La cloche sonna. Le temps avait passé tellement vite qu'Amara fut étonnée, il était 19h30.
Misugi se mit debout et aida son amie à se lever.
Ils se rendirent au réfectoire pour le dîner.
Après le repas, le jeune homme demanda à Amara si elle était fatiguée.
- Je me suis reposée tout l'après-midi, je suis plus résistante que tu ne peux le croire !
- C'est que les monstres sont plus vifs la nuit… Je peux passer te chercher vers 21h ?
- OK, je t'attends. A tout à l'heure.Chacun partit en direction de sa chambre. Amara se changea. Le début de l'été se faisait sentir, on était à la fin du mois de juin. Elle enfila une petite jupe plissée de sa couleur préférée : le bleu ciel qui lui arrivait jusqu'au dessus des genoux. Un débardeur blanc l'accompagnait.

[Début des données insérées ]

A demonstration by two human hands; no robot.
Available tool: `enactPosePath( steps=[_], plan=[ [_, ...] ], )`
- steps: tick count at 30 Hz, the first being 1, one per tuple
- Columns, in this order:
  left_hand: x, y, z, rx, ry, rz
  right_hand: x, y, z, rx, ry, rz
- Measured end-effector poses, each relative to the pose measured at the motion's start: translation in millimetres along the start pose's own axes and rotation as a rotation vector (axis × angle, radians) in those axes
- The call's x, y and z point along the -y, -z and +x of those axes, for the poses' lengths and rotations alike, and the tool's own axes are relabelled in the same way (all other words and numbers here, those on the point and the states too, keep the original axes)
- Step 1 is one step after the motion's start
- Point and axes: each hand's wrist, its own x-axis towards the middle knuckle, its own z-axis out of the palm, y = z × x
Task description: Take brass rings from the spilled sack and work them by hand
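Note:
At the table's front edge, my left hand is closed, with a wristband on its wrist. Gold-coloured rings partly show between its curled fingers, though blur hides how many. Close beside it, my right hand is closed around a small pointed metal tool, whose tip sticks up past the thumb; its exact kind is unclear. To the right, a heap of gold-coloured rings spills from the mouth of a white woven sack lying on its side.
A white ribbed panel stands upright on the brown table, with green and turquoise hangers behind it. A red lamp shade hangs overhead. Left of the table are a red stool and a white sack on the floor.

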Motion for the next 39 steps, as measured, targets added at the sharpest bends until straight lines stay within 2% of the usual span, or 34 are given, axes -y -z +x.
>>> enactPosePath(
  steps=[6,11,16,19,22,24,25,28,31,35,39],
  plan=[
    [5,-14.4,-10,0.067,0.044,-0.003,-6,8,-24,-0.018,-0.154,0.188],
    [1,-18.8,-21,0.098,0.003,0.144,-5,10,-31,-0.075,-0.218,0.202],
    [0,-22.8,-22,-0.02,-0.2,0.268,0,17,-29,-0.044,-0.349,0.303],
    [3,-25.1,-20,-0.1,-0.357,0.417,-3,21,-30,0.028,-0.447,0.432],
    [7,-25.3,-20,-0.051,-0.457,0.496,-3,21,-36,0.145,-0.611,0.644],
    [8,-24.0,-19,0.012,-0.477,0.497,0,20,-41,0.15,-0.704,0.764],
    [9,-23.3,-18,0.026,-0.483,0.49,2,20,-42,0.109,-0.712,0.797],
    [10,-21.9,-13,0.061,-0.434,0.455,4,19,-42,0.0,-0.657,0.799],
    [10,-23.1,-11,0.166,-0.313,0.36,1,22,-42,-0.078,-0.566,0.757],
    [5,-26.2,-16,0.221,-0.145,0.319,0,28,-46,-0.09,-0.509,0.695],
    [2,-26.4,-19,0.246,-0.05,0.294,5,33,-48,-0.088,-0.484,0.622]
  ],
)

Elle releva ses cheveux avec une petite pince blanche. Elle nourrit ses animaux.
En attendant Misugi, Amara s'assit sur le lit, le dos appuyé contre le mur. Elle prit sa flûte et commença à jouer. Elle enchaîna plusieurs airs qu'elle avait appris au village. Elle joua ainsi jusqu'à l'arrivée de son ami.